Yes.  Right now I am using a page size of 32768, which appears to
offer a modest improvement over 4096.  Sizes larger than that don't
seem to much of an effect.

- have you experimented with giving a larger-than-default page cache?
Yes.  Right now I am using a page cache size of 2000.  Again, sizes
larger than that don't seem to have much of an effect.

- is your system CPU-bound? is there any disk io occurring at all?
Yes, it appears to be CPU-bound.  I'm not sure how much disk i/o is
really occurring, but we are definitely using up all available cpu
time.  Unfortunately we only use all the CPU time on a single core.

- how much garbage are you generating, what is the GC profile like?
Not too much.  Garbage collections take up about 8 seconds over the
course of 5 minutes of work.  The heap size is less than the maximum
allocated, so I am not thrashing. (I have had issues where index
generation uses an amazing amount of memory, but that is a story for
another day.)

- what rev of the JDK are you running, and on what operating system?
Sun JDK 6u16, on Ubuntu 9.10.  I am using Derby 10.5.3.0.

- is your system multi-core?

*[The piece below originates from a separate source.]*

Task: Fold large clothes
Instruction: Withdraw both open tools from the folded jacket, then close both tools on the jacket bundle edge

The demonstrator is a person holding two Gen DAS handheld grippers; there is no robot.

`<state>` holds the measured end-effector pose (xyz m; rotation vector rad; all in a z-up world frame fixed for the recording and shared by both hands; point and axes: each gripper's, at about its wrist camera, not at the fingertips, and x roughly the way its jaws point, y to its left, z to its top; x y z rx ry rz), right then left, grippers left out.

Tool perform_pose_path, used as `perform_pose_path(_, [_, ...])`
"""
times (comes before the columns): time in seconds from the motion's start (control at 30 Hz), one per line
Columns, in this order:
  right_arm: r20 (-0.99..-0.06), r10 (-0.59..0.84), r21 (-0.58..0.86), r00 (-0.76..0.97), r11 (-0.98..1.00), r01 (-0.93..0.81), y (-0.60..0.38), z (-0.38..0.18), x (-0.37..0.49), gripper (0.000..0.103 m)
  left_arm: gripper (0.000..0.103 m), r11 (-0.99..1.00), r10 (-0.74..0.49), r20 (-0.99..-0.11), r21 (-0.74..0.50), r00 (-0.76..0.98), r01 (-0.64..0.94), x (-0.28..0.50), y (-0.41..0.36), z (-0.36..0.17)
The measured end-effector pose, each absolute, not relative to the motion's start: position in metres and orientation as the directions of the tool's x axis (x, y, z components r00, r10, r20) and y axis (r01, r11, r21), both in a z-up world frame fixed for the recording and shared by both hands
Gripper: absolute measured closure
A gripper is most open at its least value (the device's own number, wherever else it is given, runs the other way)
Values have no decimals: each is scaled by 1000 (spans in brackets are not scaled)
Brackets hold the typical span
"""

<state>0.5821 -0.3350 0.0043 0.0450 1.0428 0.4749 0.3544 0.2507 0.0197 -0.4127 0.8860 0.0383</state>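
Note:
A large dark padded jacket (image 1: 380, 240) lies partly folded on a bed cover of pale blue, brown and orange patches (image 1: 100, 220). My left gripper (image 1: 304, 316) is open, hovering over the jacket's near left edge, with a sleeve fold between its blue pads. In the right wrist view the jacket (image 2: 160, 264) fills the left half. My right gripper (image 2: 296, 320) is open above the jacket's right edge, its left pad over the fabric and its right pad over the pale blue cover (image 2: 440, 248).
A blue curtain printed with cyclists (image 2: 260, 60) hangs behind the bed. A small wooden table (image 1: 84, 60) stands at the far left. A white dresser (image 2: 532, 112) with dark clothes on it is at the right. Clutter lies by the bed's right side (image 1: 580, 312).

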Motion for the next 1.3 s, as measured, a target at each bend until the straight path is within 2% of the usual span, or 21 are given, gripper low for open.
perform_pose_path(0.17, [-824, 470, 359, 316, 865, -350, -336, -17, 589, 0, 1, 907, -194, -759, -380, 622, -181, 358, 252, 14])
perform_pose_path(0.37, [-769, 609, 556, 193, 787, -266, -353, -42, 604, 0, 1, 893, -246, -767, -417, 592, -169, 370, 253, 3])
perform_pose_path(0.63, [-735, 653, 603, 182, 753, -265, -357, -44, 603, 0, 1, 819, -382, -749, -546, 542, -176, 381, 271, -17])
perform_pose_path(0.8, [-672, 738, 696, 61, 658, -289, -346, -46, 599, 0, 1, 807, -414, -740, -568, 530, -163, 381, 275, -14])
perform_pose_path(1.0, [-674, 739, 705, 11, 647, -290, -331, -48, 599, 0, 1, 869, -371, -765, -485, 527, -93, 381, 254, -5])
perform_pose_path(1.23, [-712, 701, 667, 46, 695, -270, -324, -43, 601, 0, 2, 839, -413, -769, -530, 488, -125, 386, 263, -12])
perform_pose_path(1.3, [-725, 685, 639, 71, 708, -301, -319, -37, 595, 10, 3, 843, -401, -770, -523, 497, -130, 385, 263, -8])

Can you throw threads/cores at this problem?
Yes.  I have been doing my work on a 1.86 Ghz Core 2 and, more
recently, on a 2.8 Ghz i7.  I haven't had much luck throwing more
threads/cores at the problem, however.  I have tried to run some tests
where, instead of just prepping a file into a single table, I run
several threads that each prep the file into a different table.
Unfortunately, I don't actually get more throughput this way, and
while my threads are clearly running on different cores, I still only
end up using a single core's worth of cpu.  I assume this means that
somewhere underneath the hood everything is being serialized.

- can you get any sort of profiling data about where the hotspots
  are during your run?
Well, YourKit has helped me a bit in this regard.  When I am executing
prepared statements in batches, around 90% of the program time is
spent inside the EmbedStatement.executeBatch method.  Unfortunately I
don't know exactly what it is doing in there.  Similarly, I can see
that when I am inserting everything using a table function (INSERT
INTO MYTABLE (...) SELECT S.* FROM TABLE (MYFUNC ()) S) , about 90%
of the program is spent inside the method EmbedStatement.execute, of
which only 5% of that time is spent getting information from the
parser.  Again, I don't know where the rest goes.

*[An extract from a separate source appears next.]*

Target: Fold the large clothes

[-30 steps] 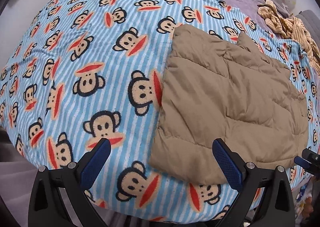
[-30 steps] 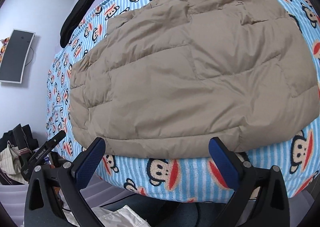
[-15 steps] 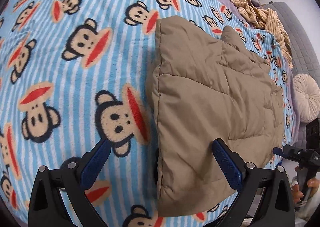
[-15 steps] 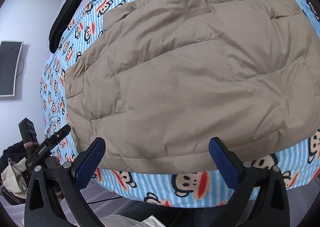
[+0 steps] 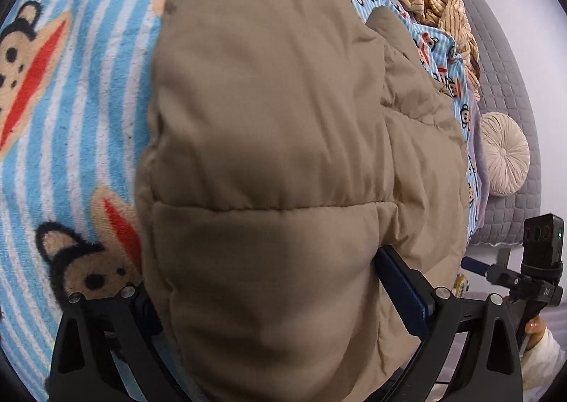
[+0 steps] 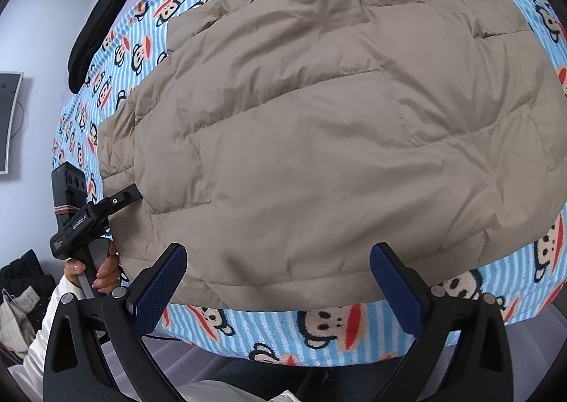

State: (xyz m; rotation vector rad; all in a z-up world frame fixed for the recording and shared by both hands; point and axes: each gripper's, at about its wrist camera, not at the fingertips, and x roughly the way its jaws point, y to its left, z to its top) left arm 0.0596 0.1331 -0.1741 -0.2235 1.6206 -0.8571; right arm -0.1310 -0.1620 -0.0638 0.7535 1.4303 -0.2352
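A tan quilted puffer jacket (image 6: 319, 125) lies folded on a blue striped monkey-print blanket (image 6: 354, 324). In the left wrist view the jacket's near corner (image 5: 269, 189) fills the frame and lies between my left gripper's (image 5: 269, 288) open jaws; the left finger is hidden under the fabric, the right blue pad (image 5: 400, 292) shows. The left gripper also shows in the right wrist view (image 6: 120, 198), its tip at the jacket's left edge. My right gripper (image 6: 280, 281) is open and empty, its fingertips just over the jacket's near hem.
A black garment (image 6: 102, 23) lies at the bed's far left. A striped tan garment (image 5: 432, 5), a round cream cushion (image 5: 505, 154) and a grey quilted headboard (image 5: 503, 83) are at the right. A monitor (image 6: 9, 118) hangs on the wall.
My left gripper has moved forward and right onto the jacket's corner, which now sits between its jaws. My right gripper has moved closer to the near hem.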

Anyway, if you or anyone else has advice on what else I can do to
improve my performance, I'd love to hear it.  Thanks again for your
time.

Cheers,
Nathan

On Wed, Jan 13, 2010 at 12:30 PM, Bryan Pendleton
bpendle...@amberpoint.com wrote:
 using prepared statements executed in batches, and this gives me
 between 10 and 20 row inserts per millisecond on average.  I have

 Wow! You're already going very fast, and you've already put a lot
 of good effort into this, so I congratulate you on how far you've
 gone already.

 A couple of thoughts occurred to me as I read your post:

  - have you tried using in-memory databases rather than test duration?
  - have you experimented with using a larger page size to minimize
   per-page overhead?
  - have you experimented with giving a larger-than-default page cache?

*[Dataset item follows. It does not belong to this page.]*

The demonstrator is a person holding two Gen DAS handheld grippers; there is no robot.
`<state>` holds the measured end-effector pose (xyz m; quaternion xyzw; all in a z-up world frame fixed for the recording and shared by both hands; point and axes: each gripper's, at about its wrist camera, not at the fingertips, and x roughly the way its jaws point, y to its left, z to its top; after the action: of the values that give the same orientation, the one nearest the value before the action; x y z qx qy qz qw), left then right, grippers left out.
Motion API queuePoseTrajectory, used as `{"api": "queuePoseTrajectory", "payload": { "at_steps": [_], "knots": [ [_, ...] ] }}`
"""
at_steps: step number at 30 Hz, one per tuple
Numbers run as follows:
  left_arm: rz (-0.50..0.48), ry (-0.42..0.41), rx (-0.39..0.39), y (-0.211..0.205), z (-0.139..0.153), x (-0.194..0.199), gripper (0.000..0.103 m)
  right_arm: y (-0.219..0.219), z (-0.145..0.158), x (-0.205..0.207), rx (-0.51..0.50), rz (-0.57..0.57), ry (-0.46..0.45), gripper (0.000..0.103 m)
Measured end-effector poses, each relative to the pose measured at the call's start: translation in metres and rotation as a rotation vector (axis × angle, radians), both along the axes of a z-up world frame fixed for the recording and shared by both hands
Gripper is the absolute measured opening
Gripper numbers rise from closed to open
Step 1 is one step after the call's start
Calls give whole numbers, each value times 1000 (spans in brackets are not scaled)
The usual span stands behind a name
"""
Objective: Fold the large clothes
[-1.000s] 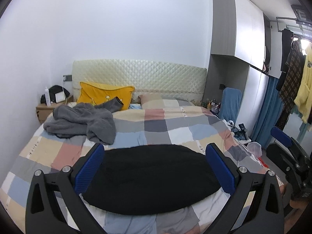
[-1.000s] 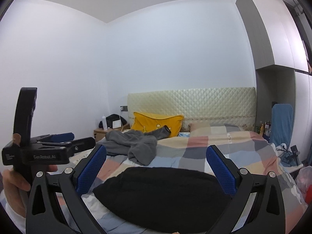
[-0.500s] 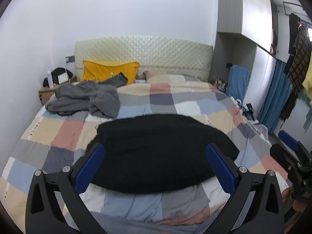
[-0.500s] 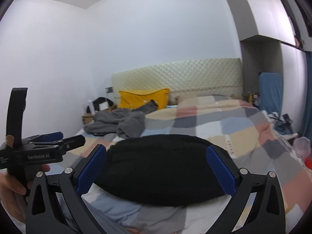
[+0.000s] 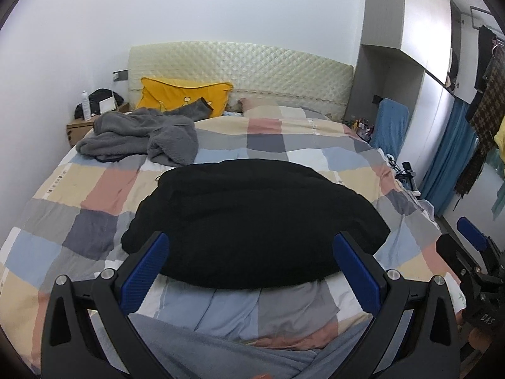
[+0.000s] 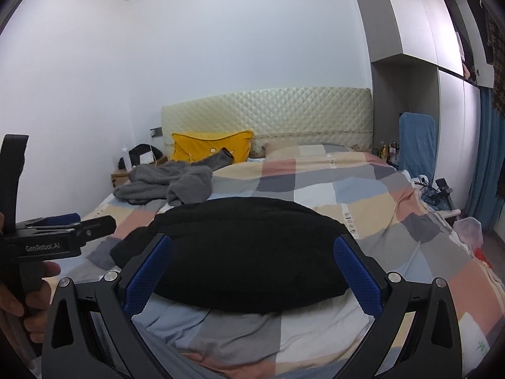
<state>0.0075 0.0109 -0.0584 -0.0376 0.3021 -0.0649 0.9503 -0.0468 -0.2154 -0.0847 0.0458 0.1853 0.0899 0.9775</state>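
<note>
A large black garment (image 5: 252,221) lies folded in a flat oval on the checked bedspread (image 5: 94,189), also visible as the black garment (image 6: 240,246) in the right wrist view. A crumpled grey fleece garment (image 5: 139,135) lies farther back on the left, near the yellow pillow; the same grey garment (image 6: 167,183) shows in the right view. My left gripper (image 5: 251,262) hovers open just before the black garment's near edge, holding nothing. My right gripper (image 6: 252,262) is open too, above the same near edge. The left gripper (image 6: 63,230) appears from the side, held by a hand.
A yellow pillow (image 5: 186,96) leans on the quilted headboard (image 5: 252,66). A wooden nightstand (image 5: 79,126) with a bottle stands at the left. Wardrobes, a blue chair (image 5: 389,126), hanging clothes (image 5: 486,94) and floor clutter fill the right side.
Both grippers have tilted down and moved closer to the bed, so the black garment sits larger and lower between the fingers. Both stay open and the clothes have not moved.
</note>
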Motion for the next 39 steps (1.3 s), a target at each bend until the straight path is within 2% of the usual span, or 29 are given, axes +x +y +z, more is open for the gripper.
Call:
{"api": "queuePoseTrajectory", "payload": {
  "at_steps": [4,15,39],
  "knots": [
    [-17,19,-16,2,-2,-3,103,-1,-7,1,20,5,27,103],
    [0,57,23,1,-13,-5,103,-1,-9,-1,16,-4,39,103],
    [-26,73,12,-1,-16,-5,103,-6,-13,4,23,-29,52,103]
  ]
}}
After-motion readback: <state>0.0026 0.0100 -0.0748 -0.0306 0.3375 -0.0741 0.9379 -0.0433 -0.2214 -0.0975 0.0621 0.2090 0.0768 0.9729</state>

 Also, have you done any system-level analysis of your application
 during the insert:
  - is your system CPU-bound? is there any disk io occurring at all?
  - how much garbage are you generating, what is the GC profile like?
  - what rev of the JDK are you running, and on what operating system?
  - is your system multi-core? Can you throw threads/cores at this problem?
  - can you get any sort of profiling data about where the hotspots
   are during your run?

 Good luck with your performance work, it sounds extremely interesting!

 thanks,

 bryan




Improving data insert performance

2010-01-13 Thread Nathan Boy
Hello,
   I have an embedded database application that generally involves
inserting somewhere between 50k and 1000k rows of data into a
database, and then analyzing and querying that data afterwards.  The
data goes into about ten tables, but the bulk of the data is in just a
few of them.  I run my database with test durability, and I add all
of the primary key and foreign key constraints after the data is
inserted into the database.  Currently all of the data is inserted
using prepared statements executed in batches, and this gives me
between 10 and 20 row inserts per millisecond on average.  I have
spent quite a bit of time optimizing the insert step, and while I was
doing research I came across this discussion from last year:

http://www.mail-archive.com/derby-user@db.apache.org/msg10194.html

The discussion suggests using bulk import as a way to speed up this
initial insert step.  Unfortunately, I cannot use the built in import
functions, as my data includes Timestamps with nanosecond granularity.
 As far as I can tell, there is no way to convince derby to parse a
time specified down to the nanosecond.  In one of the emails, someone
suggested that you can get bulk import performance by using a table
function, and then running a query like INSERT INTO MYTABLE (...)
SELECT S.* FROM TABLE (MYFUNC ()) S.  In my tests, however, this
doesn't seem to perform the insert any faster than simply inserting
the rows one at a time with a prepared statement.  I think this may be
because I don't have a way to set the 'insertMode=bulkImport'
property, which the bulk import system procedure is allowed to do.
Does anyone know of a way to work around this, or of a better way to
get my data into the database as quickly as possible?  Thanks in
advance for your time.

Cheers,
Nathan Boy


Re: Improving data insert performance

2010-01-13 Thread Bryan Pendleton

using prepared statements executed in batches, and this gives me
between 10 and 20 row inserts per millisecond on average.  I have


Wow! You're already going very fast, and you've already put a lot
of good effort into this, so I congratulate you on how far you've
gone already.

A couple of thoughts occurred to me as I read your post:

 - have you tried using in-memory databases rather than test duration?
 - have you experimented with using a larger page size to minimize
   per-page overhead?
 - have you experimented with giving a larger-than-default page cache?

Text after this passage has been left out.